Task - After locating the line that contains "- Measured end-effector" in the material below, copy that line and each one following it, exactly, up to the last line. Pictures stay out.

Provided data -
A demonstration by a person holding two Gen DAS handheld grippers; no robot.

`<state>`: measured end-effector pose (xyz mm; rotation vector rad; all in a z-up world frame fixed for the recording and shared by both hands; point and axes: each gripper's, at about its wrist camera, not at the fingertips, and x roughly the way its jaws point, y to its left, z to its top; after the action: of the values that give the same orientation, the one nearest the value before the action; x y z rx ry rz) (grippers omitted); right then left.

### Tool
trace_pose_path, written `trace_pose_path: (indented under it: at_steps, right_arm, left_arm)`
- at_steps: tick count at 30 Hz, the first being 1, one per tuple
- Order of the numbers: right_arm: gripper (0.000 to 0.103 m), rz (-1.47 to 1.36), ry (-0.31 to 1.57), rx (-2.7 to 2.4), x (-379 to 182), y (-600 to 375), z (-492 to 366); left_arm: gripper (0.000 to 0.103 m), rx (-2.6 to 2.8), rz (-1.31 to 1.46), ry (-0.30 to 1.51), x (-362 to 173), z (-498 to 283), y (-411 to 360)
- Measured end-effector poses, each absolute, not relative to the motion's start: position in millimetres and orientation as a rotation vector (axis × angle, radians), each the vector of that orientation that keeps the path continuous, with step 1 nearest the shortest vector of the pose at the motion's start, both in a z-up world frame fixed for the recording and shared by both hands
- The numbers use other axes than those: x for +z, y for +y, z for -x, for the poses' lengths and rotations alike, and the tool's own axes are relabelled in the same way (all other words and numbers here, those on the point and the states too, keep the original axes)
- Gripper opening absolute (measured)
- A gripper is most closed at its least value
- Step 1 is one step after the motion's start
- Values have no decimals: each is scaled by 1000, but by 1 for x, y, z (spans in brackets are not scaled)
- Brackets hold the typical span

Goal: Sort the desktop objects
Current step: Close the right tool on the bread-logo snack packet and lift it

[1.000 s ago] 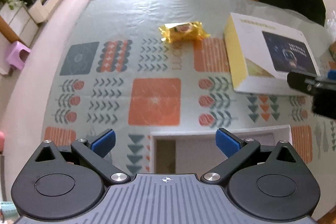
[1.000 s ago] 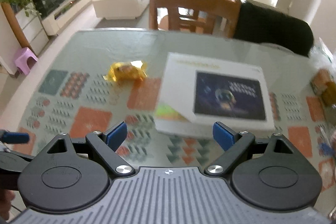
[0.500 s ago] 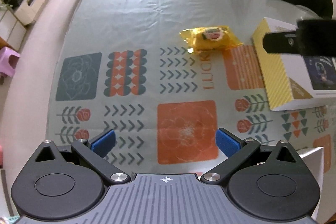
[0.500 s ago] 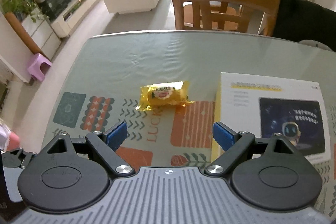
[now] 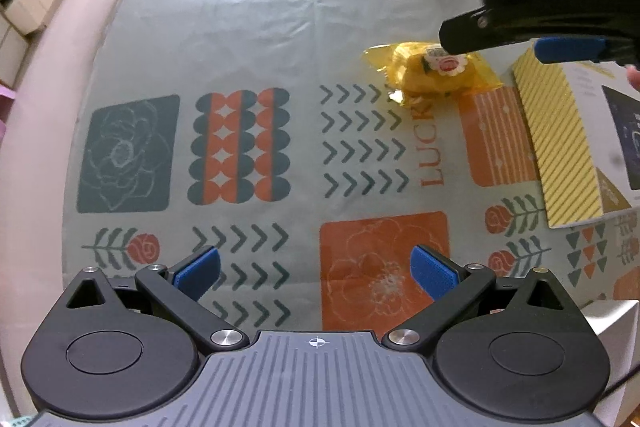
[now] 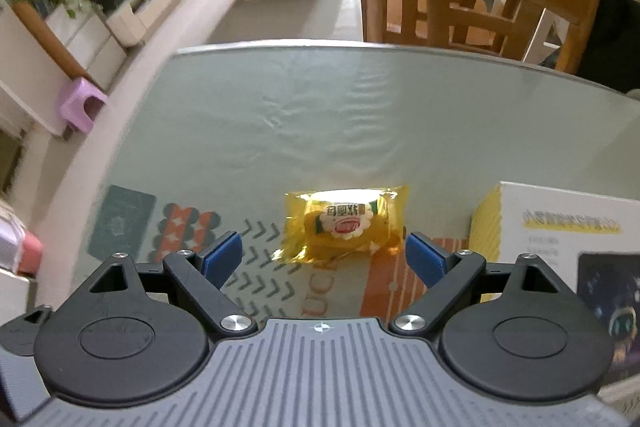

Response -
- Measured end-effector poses, each absolute, not relative to the motion's start: position in millimetres and orientation as a rotation vector (axis × angle, radians), each the vector of that orientation that keeps the path continuous, with step 1 nearest the shortest vector of the pose at the motion's start, both in a z-up world frame fixed for the recording and shared by both hands
- The numbers use other axes than those: x for +z, y for +y, z for -x, for the poses' lengths and rotations alike, and the tool's own axes are relabelled in the same way (all other words and numbers here, those on the point and the states too, keep the original axes)
- Gripper opening absolute (measured)
- A gripper is most closed at its least value
- Step 1 is one step after the motion's start
- Values have no decimals: each is scaled by 1000, but by 1 for x, y, z (spans in brackets are not scaled)
- Brackets hold the typical span

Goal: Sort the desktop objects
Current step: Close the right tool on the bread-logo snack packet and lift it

[1.000 s ago] 
[1.000 s ago] 
[0.500 s ago] 
[0.500 s ago] 
[now] 
[now] 

The work on this exercise is now complete.